◆ TASK STATEMENT ◆
Return, with both end lines included, exactly what the data below holds from the line with "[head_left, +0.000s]" through the line with "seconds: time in", though not the pictures.

Saved entries
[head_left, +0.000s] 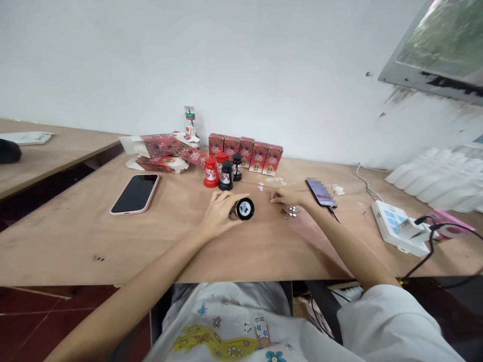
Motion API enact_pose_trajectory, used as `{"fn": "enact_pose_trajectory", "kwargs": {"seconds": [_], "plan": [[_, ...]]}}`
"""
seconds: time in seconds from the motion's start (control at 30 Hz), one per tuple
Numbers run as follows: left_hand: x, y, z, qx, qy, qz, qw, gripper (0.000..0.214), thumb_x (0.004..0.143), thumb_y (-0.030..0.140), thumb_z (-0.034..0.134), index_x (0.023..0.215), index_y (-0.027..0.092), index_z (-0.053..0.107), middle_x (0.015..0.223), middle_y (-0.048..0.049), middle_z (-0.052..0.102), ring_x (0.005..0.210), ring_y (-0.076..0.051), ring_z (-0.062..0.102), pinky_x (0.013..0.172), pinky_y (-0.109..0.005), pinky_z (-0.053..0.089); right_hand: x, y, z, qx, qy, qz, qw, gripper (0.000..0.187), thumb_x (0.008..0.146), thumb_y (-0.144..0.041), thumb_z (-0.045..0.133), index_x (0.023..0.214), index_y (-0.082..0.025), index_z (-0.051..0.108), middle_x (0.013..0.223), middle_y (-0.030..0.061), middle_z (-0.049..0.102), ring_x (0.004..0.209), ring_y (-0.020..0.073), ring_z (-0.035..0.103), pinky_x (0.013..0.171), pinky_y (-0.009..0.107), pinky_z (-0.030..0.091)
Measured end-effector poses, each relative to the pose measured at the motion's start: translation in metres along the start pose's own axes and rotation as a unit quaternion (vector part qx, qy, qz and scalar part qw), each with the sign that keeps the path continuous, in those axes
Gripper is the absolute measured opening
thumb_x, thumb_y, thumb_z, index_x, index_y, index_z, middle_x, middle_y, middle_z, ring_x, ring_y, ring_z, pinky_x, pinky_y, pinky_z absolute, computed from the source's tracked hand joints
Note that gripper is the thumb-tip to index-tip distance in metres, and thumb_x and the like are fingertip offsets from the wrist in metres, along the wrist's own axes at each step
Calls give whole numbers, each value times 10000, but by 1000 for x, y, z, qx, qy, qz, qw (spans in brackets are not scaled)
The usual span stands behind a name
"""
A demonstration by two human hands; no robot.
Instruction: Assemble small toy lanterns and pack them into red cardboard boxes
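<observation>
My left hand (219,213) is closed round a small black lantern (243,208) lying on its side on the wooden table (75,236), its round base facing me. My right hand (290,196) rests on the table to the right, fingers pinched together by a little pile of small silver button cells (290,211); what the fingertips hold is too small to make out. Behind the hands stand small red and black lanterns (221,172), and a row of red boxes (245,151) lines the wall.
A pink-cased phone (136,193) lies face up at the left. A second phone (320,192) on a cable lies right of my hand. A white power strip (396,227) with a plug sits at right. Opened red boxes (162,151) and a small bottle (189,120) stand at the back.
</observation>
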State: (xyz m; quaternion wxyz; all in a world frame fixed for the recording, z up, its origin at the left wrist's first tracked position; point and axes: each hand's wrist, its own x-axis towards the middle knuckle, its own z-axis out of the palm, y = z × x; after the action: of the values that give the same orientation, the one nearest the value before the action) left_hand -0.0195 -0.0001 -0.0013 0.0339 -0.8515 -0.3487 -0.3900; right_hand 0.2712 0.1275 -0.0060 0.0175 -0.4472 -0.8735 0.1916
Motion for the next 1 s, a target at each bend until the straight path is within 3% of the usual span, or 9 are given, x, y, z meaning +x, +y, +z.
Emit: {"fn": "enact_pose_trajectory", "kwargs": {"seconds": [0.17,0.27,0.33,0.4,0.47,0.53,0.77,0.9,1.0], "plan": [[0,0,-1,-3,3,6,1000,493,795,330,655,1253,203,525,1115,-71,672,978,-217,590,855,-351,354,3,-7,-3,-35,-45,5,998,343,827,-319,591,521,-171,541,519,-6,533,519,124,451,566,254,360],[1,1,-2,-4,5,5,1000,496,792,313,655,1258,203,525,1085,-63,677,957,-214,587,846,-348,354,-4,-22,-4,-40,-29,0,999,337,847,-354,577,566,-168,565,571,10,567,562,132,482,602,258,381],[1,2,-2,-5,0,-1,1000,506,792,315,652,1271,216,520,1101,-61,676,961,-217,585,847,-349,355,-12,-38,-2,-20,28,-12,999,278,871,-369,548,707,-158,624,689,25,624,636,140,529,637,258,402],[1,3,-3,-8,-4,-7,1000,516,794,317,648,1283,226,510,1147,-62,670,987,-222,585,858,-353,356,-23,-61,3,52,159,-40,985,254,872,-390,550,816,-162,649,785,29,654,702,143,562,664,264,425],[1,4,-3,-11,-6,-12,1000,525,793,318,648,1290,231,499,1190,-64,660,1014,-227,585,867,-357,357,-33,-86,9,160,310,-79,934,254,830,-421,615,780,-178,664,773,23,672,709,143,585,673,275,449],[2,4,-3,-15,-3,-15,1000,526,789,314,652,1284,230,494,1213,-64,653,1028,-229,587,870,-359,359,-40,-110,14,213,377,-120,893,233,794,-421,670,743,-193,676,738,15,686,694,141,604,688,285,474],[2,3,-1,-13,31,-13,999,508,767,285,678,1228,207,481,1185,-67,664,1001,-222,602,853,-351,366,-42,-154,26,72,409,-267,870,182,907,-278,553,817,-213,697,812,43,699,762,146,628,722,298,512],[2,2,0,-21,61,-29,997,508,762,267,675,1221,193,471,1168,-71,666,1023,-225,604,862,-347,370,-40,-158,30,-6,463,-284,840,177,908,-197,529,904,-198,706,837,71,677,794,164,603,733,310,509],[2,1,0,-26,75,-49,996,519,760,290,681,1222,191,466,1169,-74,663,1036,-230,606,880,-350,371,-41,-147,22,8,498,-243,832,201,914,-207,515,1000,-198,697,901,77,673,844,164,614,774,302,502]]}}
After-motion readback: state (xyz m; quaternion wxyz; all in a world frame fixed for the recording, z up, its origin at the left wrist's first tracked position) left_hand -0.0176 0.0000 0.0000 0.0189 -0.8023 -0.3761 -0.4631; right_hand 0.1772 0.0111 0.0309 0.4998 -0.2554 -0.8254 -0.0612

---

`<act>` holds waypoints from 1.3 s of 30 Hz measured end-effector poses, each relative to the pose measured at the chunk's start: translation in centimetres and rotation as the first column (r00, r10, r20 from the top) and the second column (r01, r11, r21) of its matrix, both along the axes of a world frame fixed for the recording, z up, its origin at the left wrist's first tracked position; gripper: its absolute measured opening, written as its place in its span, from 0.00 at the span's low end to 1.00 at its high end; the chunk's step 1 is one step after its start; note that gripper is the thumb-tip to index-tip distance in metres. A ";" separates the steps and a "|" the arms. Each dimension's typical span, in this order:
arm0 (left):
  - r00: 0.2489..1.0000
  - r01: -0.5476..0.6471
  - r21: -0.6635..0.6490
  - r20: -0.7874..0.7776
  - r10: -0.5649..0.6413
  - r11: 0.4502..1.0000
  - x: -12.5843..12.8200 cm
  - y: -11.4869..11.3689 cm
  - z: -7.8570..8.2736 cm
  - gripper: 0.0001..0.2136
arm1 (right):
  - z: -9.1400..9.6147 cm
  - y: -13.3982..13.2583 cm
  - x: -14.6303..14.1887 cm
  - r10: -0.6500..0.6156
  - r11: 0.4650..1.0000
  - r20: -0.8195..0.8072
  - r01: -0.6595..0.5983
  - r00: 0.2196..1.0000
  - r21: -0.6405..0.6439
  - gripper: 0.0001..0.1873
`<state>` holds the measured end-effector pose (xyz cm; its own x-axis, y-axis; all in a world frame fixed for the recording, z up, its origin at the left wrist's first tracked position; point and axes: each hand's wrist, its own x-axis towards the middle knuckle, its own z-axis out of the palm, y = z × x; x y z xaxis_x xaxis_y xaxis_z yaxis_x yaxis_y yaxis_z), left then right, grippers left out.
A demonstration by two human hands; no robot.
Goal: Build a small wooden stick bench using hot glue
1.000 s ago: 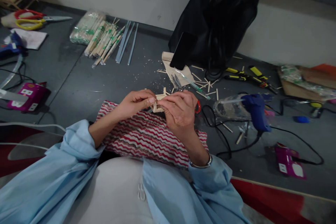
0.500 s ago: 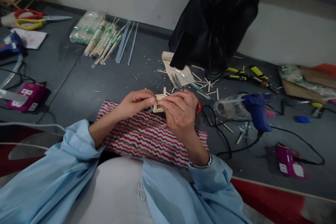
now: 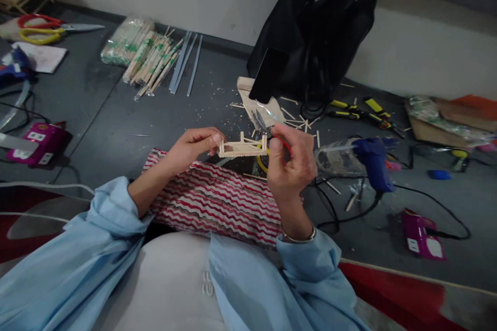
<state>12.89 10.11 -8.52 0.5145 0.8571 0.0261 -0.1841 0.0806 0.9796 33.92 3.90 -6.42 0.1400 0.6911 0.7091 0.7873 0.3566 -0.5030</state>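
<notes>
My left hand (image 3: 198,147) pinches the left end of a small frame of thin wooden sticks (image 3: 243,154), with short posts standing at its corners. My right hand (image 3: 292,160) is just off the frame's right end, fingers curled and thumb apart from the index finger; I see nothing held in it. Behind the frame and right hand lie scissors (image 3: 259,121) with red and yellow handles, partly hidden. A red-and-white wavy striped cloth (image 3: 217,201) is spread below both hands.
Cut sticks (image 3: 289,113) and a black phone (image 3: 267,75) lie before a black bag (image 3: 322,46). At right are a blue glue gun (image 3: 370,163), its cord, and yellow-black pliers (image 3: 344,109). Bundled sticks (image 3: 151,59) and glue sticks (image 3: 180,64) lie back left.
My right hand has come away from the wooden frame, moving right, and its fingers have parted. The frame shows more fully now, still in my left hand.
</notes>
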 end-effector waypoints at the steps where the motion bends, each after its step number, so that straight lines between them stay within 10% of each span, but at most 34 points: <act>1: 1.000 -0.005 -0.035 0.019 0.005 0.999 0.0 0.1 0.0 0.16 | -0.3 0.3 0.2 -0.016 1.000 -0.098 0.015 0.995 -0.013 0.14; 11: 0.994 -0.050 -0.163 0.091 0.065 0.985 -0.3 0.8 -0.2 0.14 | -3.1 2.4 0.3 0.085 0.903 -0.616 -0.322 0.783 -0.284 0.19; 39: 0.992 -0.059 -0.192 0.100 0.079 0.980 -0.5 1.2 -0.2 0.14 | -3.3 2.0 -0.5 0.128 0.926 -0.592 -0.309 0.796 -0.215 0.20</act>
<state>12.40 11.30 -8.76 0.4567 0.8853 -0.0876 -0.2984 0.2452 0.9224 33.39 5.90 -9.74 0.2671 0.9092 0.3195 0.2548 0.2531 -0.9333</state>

◆ OUTPUT OF THE TASK ◆
[head_left, +0.000s] 
Motion API enact_pose_trajectory, used as `{"fn": "enact_pose_trajectory", "kwargs": {"seconds": [_], "plan": [[_, ...]]}}`
"""
seconds: time in seconds from the motion's start (control at 30 Hz), one per tuple

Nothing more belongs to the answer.